* _EXERCISE OBJECTIVE_:
Beginning at the first line of the data, print each line exactly, stopping after the line that contains "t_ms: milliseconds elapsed".

=== RAW DATA ===

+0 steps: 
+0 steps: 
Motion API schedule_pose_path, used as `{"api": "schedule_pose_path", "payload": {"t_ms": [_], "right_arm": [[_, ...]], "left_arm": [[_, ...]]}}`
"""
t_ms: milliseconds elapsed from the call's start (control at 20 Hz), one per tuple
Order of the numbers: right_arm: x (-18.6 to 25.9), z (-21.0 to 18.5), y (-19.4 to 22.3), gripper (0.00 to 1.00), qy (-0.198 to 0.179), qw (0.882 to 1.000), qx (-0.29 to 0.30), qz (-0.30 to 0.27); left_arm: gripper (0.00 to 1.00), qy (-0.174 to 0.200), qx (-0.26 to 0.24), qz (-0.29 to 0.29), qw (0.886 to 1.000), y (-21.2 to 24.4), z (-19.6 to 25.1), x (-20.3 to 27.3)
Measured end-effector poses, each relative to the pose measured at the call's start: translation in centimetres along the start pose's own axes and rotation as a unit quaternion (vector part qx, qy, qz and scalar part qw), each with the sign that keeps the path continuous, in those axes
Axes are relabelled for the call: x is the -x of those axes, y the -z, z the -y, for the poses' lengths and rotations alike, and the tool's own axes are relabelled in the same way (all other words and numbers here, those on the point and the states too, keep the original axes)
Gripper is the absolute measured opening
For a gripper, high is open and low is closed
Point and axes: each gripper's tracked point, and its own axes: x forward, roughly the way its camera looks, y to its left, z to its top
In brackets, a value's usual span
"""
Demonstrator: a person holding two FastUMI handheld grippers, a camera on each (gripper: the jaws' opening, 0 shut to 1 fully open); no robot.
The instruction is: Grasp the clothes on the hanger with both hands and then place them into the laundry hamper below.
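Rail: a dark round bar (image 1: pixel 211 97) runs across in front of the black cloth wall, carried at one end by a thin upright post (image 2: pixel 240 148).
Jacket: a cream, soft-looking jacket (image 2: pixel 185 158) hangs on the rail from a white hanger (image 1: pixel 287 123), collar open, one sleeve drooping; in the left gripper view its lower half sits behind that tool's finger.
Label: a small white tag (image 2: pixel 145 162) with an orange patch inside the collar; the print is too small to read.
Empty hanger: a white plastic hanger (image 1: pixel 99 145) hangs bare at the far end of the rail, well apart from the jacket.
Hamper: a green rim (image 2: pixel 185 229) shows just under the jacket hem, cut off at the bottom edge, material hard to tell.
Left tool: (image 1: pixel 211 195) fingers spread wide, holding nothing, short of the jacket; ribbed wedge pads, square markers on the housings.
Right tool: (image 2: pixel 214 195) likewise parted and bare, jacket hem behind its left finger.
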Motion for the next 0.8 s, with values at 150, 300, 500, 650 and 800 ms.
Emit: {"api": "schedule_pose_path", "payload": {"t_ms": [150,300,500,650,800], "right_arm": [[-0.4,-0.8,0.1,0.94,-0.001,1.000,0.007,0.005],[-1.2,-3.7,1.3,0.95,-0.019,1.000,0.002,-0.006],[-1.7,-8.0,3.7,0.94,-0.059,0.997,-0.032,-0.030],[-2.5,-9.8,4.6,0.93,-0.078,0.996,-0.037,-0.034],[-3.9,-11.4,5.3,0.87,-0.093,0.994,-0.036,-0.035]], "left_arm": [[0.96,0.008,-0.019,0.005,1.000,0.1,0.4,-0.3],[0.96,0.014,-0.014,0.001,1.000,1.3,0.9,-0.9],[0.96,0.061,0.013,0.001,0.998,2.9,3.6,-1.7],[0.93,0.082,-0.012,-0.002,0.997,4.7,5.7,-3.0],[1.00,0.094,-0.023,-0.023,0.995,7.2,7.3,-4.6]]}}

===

* _ANSWER BOX_:
+0 steps: 
+0 steps: 
Motion API schedule_pose_path, used as `{"api": "schedule_pose_path", "payload": {"t_ms": [_], "right_arm": [[_, ...]], "left_arm": [[_, ...]]}}`
"""
t_ms: milliseconds elapsed from the call's start (control at 20 Hz), one per tuple

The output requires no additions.